3.3.1.3 Muscle-Derived Stem Cells (MDSCs): Skeletal Muscle Aldehyde Dehydrogenase-Positive Cells (ALDH+) and “MuStem Cells”


Another muscle-resident stem cell population, known as MDSCs, has been identified from mouse skeletal muscle and seems to be different from late-stage myogenic populations, like SCs and myoblasts, by their multipotent differentiation potential. Besides their myogenic capacities, they can differentiate in vitro and in vivo towards adipo-, osteo-, chondrogenic, haematopoietic, endothelial, smooth muscle, cardiac muscle and neural lineages [107]. Moreover, MDSCs secrete high levels of VEGF, promoting vascularisation and consequently facilitating tissue regeneration. MDSCs have a high expression of Sca-1, low levels of the fibroblast marker vimentin and low levels of desmin. These cells are negative for CD45, M-cadherin. Moreover, the low expression of the Major Histocompatibility Complex (MHC)-1 is a promising feature towards more successful stem cell-based therapy applications [108]. Intramuscular delivery of MDSCs, 4 days after induced injury, showed enhanced angiogenesis and reduced scar tissue formation. Interestingly, 1 week after injection, high levels of VEGF and high expression levels of antioxidant, glutathione (GSH) and superoxide dismutase were detected, increasing their survival after administration [109]. Aldehyde dehydrogenase 1A1 (ALDH) is a ubiquitously detoxifying enzyme involved in the metabolism of aldehydes and retinoic acid. ALDH+ cells are found in the bone marrow, umbilical cord and peripheral blood, although a cell population has been characterised with a high ALDH activity in human skeletal muscles [110]. These cells represent a small amount of the total mononucleated cells (2–4%). MDSCs have a higher survival ability compared to SCs and myoblasts after transplantation, probably due to their resistance to oxidative stress and high proliferation activity in vivo.


Preclinical and Clinical Studies Using ALDH+ MDSCs and “MuStem Cells”

Two distinct subpopulations of ALDH+ cells with different phenotypic and functional properties can be purified from skeletal muscle.

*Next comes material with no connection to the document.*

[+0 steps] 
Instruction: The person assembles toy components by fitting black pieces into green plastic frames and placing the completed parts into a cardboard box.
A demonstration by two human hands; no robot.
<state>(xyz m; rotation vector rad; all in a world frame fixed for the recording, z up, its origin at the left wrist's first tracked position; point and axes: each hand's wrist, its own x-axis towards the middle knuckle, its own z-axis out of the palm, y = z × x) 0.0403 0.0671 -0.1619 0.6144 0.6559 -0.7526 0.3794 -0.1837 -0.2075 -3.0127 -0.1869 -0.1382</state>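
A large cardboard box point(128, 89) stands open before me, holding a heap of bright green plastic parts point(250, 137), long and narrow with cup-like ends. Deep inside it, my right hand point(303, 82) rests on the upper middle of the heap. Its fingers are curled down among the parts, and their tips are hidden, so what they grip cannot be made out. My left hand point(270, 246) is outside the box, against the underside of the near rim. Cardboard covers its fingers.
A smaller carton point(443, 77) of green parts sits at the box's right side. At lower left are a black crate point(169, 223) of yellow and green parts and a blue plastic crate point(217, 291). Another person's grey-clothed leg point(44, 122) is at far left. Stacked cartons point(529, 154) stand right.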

The ALDH+ CD34+ cells have a mesenchymal profile, while ALDH+ CD34 cells rapidly upregulate CD56 in vitro and give rise to multinucleated myotubes. In vivo, ALDH+ CD34 cells injected in damaged muscles of immunodeficient mice contribute to muscle formation and migrate into the SC position. Interestingly, these CD34 cells display high proliferation rates after in vivo administration into the muscle of immunodeficient mice [110].

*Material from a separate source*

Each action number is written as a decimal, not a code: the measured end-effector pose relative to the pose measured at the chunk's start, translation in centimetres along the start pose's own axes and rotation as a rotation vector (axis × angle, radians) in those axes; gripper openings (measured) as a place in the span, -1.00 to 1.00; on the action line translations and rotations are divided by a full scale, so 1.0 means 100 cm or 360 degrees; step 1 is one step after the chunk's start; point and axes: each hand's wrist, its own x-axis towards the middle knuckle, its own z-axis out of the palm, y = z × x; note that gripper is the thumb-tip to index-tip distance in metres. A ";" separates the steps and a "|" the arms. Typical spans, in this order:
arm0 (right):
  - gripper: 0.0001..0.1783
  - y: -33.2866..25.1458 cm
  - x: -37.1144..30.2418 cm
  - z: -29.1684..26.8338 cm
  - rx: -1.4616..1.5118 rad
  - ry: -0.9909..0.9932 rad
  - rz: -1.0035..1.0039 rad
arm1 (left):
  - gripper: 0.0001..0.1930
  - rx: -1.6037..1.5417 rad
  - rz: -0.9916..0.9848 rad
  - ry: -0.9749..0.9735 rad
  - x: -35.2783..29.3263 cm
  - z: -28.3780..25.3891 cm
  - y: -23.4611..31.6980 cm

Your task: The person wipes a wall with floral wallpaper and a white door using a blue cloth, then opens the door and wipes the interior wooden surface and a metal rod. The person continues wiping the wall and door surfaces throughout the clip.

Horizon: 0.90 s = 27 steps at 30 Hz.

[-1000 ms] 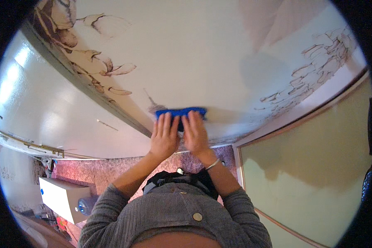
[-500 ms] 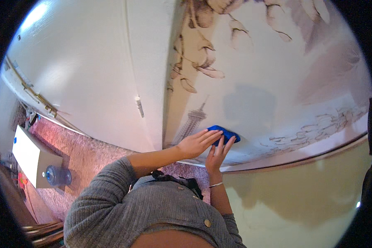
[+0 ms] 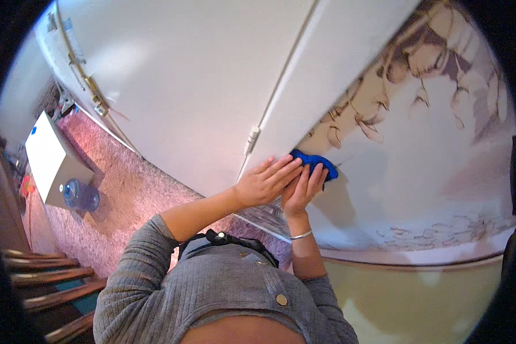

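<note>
A bunched blue cloth (image 3: 321, 162) is pressed against a wall panel (image 3: 384, 183) printed with faded flowers and branches. My left hand (image 3: 268, 182) lies across it with fingers stretched and close together, its fingertips on the cloth's left part. My right hand (image 3: 303, 189) holds the cloth from below, fingers pointing up over it; the thumb is mostly hidden behind the left hand. A thin bracelet (image 3: 301, 235) circles my right wrist. The cloth's upper left end reaches the edge where the print meets the white door frame (image 3: 321, 74).
Left of the panel stands a white door (image 3: 189, 86) with a hinge (image 3: 252, 140) near my left hand. A pink carpet (image 3: 126, 189) carries a white box (image 3: 57, 155) and a clear blue water bottle (image 3: 80, 195). Wooden slats (image 3: 54, 295) lie at lower left; a pale floor (image 3: 407, 304) is at lower right.
Both hands and the cloth have moved left across the printed panel, up to its edge by the door frame. My view has turned left, bringing more of the door and the wooden slats into sight.
</note>
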 end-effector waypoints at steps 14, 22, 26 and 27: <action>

In 2011, MDSCs isolated from GRMD dogs, called MuStem cells, were isolated based on their delayed adhesion properties. These cells have high proliferation rates and seem to be committed to the myogenic lineage. MuStem cells have been shown to contribute to muscle regeneration in the GRMD dog, allowing dystrophin expression and relocation into the SC niche. A partial remodelling of the skeletal muscle tissue of GRMD dogs has been observed after intraarterial injection of MuStem cells [111]. These data may indicate a potential therapeutic application for MuStem cells, although further studies have to be done to investigate their myogenic potential in humans.

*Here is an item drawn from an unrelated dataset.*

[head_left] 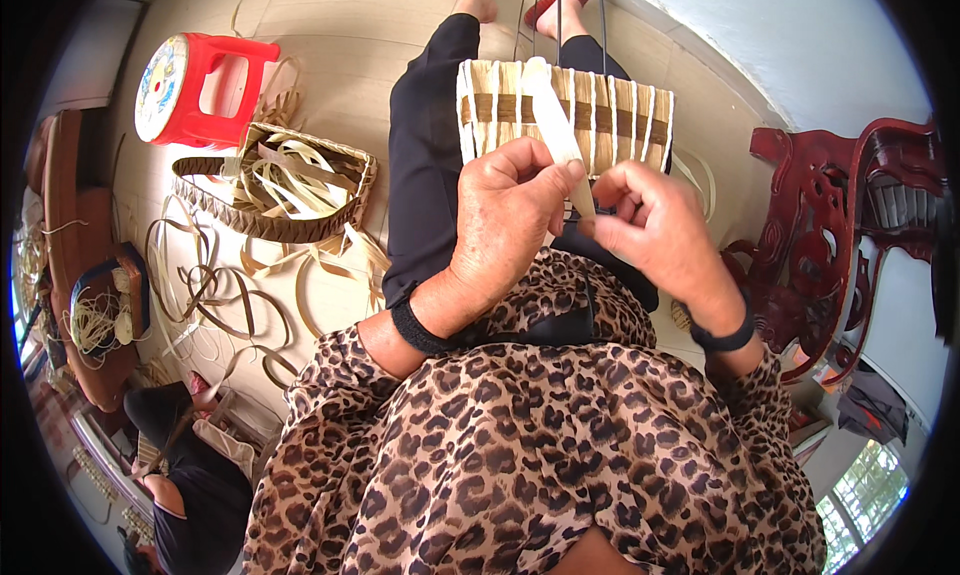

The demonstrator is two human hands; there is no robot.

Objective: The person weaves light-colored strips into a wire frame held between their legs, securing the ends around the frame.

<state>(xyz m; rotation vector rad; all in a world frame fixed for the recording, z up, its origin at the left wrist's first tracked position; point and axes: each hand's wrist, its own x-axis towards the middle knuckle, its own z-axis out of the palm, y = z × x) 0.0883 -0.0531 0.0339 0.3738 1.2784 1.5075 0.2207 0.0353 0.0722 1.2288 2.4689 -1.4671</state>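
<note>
The left hand (505, 220) has its grip clamped on the strip (553, 120) above the legs (425, 165), maybe to keep it still. The right hand (665, 230) is by its low end; can't tell if it pinches.

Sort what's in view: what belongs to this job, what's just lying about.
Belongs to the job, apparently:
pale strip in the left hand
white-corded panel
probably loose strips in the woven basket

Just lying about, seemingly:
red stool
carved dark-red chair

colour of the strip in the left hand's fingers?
Pale cream strip; shows best in the head view.
</note>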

3.3.1.4 PW1-Expressing Interstitial Cells (PICs)


PW1-expressing interstitial cells (PICs; also known as Paternally expressed gene 3, Peg3) are characterised by the localisation in the interstitium among muscle fibres. These cells are not embryonically related to SCs, since they do not derive from Pax3+ myogenic progenitor cells. PICs have a Pax7/Sca-1+ and CD34+ marker phenotype [112]. Recently, a high expression of PW1 has been shown in MABs of mice, dogs and humans, and the expression levels correlate with their myogenic and migratory capacities. Silencing PW1 significantly inhibits their myogenic differentiation capacity and their ability to cross the vessel wall, so consequently, their engraftment into damaged muscle tissue [113]. Therefore, PW1 may be used in the future as a biomarker to identify optimal donor populations for cell therapy in pathologic conditions.


3.3.1.5 Muscle Side Population (SP) Cells


SP cells are a rare subpopulation source of precursors associated to skeletal muscles. SP cells are characterised by the complete exclusion of the DNA-binding dye Hoechst 33342, due to their abundant expression of the Abcg2 transporter. They show heterogeneity inside their population. 80% of the total SP cells are positive for the vascular endothelial marker CD31, while 2–10% are blood derived and show positiveness for the immune marker CD45. However, a small fraction has been characterised as highly positive for Abcg2, CD31 and CD45, especially during muscle damage and the early phase of regeneration. Recently, another SP cell subgroup has been identified, representing 5% of the total population, which are negative for both CD31 and CD45, and may express Pax7, Sca-1 and syndecan 4 [114, 115]. In coculture with myoblasts, SP cells are able to fuse in vitro to form myotubes. Interestingly, in vivo engraftment experiments show high myogenic differentiation capacity in regenerating muscles after acute tissue damage [116]. Moreover, several studies have shown their ability to restore dystrophin levels when injected intravenously into mdx mice [117].


3.3.1.6 Fibro-/Adipogenic Progenitors (FAPs)


In 2010, a new muscle stem cell population located in the interstitium has been discovered. Fibro-/Adipogenic Progenitors (FAPs) are non-myogenic, mesenchymal progenitors that differentiate towards both adipo- and fibrogenic cells, indicating a potential contribution to adipose and fibrotic deposition in diseased muscles [118, 119]. These cells were isolated as CD34+/Sca-1+/CD31/CD45/Lin/integrin α7 [118] or Sca-1+/CD140a+/integrin α7 [119]. They exert beneficial paracrine effects on the muscle fibres. FAPs were used in preclinical models of MDs with histone deacetylase inhibitors (HDACi), able to promote in vitro and in vivo myogenic differentiation. Transplantation of FAPs in more advanced dystrophic muscles enhanced the regeneration by interacting with the muscle-resident SCs. Several studies have shown that FAPs from dystrophic muscles of mdx mice retain a bipotency in their phenotype and functionality, either by supporting regeneration at early stages of disease progression or by differentiating in fat and fibroblasts [64, 65]. The human FAP counterpart has been isolated as CD140a-positive cells in healthy and diseased muscles, although further studies are needed to investigate the molecular and functional characterisation to develop novel pharmacological treatments or to understand their ability as a cell therapy source for muscular diseases in human settings.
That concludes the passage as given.